• [Records from a dataset]
Start of Block

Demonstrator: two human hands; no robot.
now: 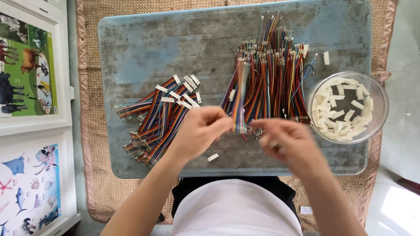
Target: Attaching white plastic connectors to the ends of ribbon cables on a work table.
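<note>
Seen from above, the left hand point(199, 131) pinches the lower end of a flat ribbon of many-coloured wires point(240, 97), its grip narrow, with thumb and forefinger closed on the strip near where it meets the right hand. The ribbon stands up from the fingers toward the far side of the tabletop point(175, 39) and is blurred along its length. The right hand point(284, 142) is just beside the ribbon's lower end; it is smeared by motion, its fingers curl inward, and whether its grip closes on the ribbon or on some small part cannot be told. Behind the ribbon lies a loose heap of bare-ended coloured wire strips point(275, 70), fanned out and reaching toward the far edge. To the left of the hands a second pile of wire strips with white plastic connectors point(159, 116) on their ends lies slanted across the worn blue-grey surface. At the right, near the right hand, a clear round bowl point(379, 94) holds many white connector housings point(339, 111). One stray white housing point(213, 157) lies on the tabletop between the forearms, and another point(326, 58) lies beyond the bowl. A woven mat point(89, 144) shows under the tabletop.
</note>
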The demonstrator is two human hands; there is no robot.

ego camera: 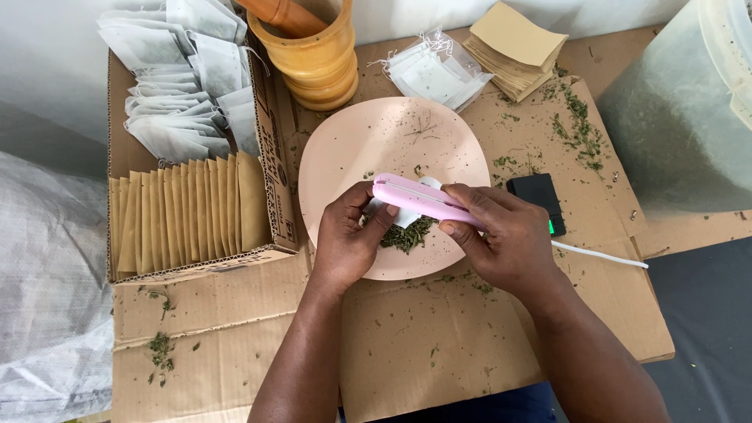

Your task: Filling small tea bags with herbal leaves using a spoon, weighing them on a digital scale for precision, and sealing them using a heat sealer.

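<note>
Worktop is flattened cardboard sheets (423,345) strewn with dried herb crumbs, white wall behind. Right hand (501,239) fingers closed around pink handheld sealer (423,200), over pink plate (345,149). Left hand (348,239) pinches a white tea bag (407,215) at the sealer, just above herb pile (407,235). Cardboard box (117,117) of sachets left, wooden mortar (317,63) behind plate.

A long pink sealer (419,200) lies tilted across the lower right part of the round pink plate (352,145). It clamps a small white tea bag (409,213), which hangs over a green herb pile (407,235) near the plate's lower edge.
</note>
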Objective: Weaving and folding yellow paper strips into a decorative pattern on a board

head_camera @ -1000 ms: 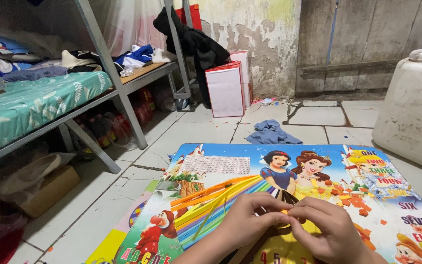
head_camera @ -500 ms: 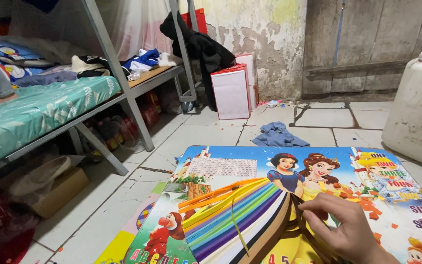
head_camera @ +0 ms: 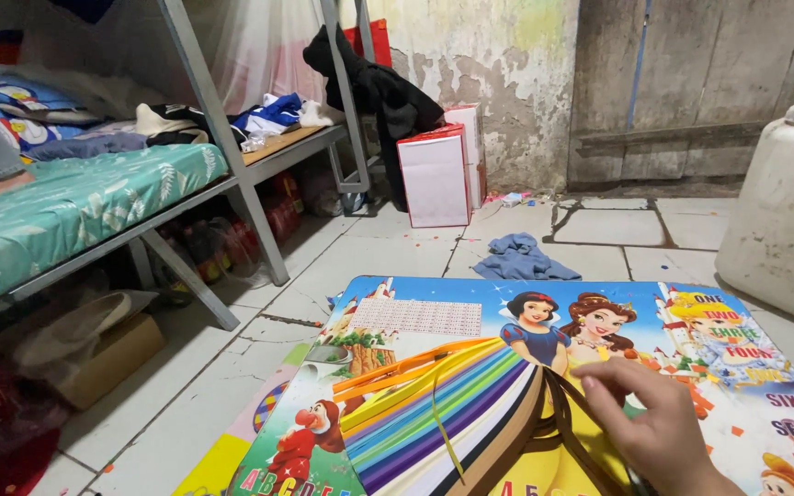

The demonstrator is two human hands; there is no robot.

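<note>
Here the right hand (head_camera: 659,427) rests on a fan of thin coloured paper strips (head_camera: 434,409), spread across a low table (head_camera: 746,367) whose top is printed with cartoon figures and letters. Its fingers (head_camera: 613,390) press lightly on the brown and black end of the fan; the grip is narrow, fingertips drawn close, though whether a strip is actually pinched between them cannot be told. The left hand is out of view.

As for the work, the strips lie sorted by colour in one fan, orange and yellow through green, blue and purple to white and brown. One yellow-green strip (head_camera: 443,427) has come loose and curls across the others. Nothing folded or finished shows on the table, only a few small orange scraps (head_camera: 735,430) at the right, so by my reckoning most of the work remains.

Further out, a large whitish plastic jerrycan (head_camera: 783,211) stands on the tiled floor (head_camera: 379,257) to the right, capped; its contents cannot be seen. A red-and-white paper bag (head_camera: 434,174) stands by the wall, contents hidden. A blue cloth (head_camera: 521,259) lies crumpled on the floor, and a cardboard box (head_camera: 103,354) sits under the metal-framed bed (head_camera: 75,197) on the left.
</note>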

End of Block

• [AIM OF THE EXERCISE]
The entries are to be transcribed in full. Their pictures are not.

• [EXERCISE RESPONSE]
Demonstrator: two human hands; no robot.
now: 
Target: Attaching white plastic connectors to the ends of ribbon cables on a work table.
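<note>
Seen from above, the left hand point(199, 131) pinches the lower end of a flat ribbon of many-coloured wires point(240, 97), its grip narrow, with thumb and forefinger closed on the strip near where it meets the right hand. The ribbon stands up from the fingers toward the far side of the tabletop point(175, 39) and is blurred along its length. The right hand point(284, 142) is just beside the ribbon's lower end; it is smeared by motion, its fingers curl inward, and whether its grip closes on the ribbon or on some small part cannot be told. Behind the ribbon lies a loose heap of bare-ended coloured wire strips point(275, 70), fanned out and reaching toward the far edge. To the left of the hands a second pile of wire strips with white plastic connectors point(159, 116) on their ends lies slanted across the worn blue-grey surface. At the right, near the right hand, a clear round bowl point(379, 94) holds many white connector housings point(339, 111). One stray white housing point(213, 157) lies on the tabletop between the forearms, and another point(326, 58) lies beyond the bowl. A woven mat point(89, 144) shows under the tabletop.
</note>
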The demonstrator is two human hands; there is no robot.

ego camera: 

Your task: Filling small tea bags with herbal leaves using a spoon, weighing them on a digital scale for precision, and sealing them using a heat sealer.

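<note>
Worktop is flattened cardboard sheets (423,345) strewn with dried herb crumbs, white wall behind. Right hand (501,239) fingers closed around pink handheld sealer (423,200), over pink plate (345,149). Left hand (348,239) pinches a white tea bag (407,215) at the sealer, just above herb pile (407,235). Cardboard box (117,117) of sachets left, wooden mortar (317,63) behind plate.

A long pink sealer (419,200) lies tilted across the lower right part of the round pink plate (352,145). It clamps a small white tea bag (409,213), which hangs over a green herb pile (407,235) near the plate's lower edge.
</note>
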Objective: Weaving and folding yellow paper strips into a decorative pattern on a board

head_camera @ -1000 ms: 
head_camera @ -500 ms: 
head_camera @ +0 ms: 

The demonstrator is two human hands; there is no robot.

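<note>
Here the right hand (head_camera: 659,427) rests on a fan of thin coloured paper strips (head_camera: 434,409), spread across a low table (head_camera: 746,367) whose top is printed with cartoon figures and letters. Its fingers (head_camera: 613,390) press lightly on the brown and black end of the fan; the grip is narrow, fingertips drawn close, though whether a strip is actually pinched between them cannot be told. The left hand is out of view.

As for the work, the strips lie sorted by colour in one fan, orange and yellow through green, blue and purple to white and brown. One yellow-green strip (head_camera: 443,427) has come loose and curls across the others. Nothing folded or finished shows on the table, only a few small orange scraps (head_camera: 735,430) at the right, so by my reckoning most of the work remains.

Further out, a large whitish plastic jerrycan (head_camera: 783,211) stands on the tiled floor (head_camera: 379,257) to the right, capped; its contents cannot be seen. A red-and-white paper bag (head_camera: 434,174) stands by the wall, contents hidden. A blue cloth (head_camera: 521,259) lies crumpled on the floor, and a cardboard box (head_camera: 103,354) sits under the metal-framed bed (head_camera: 75,197) on the left.
</note>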

Work on the answer has been completed.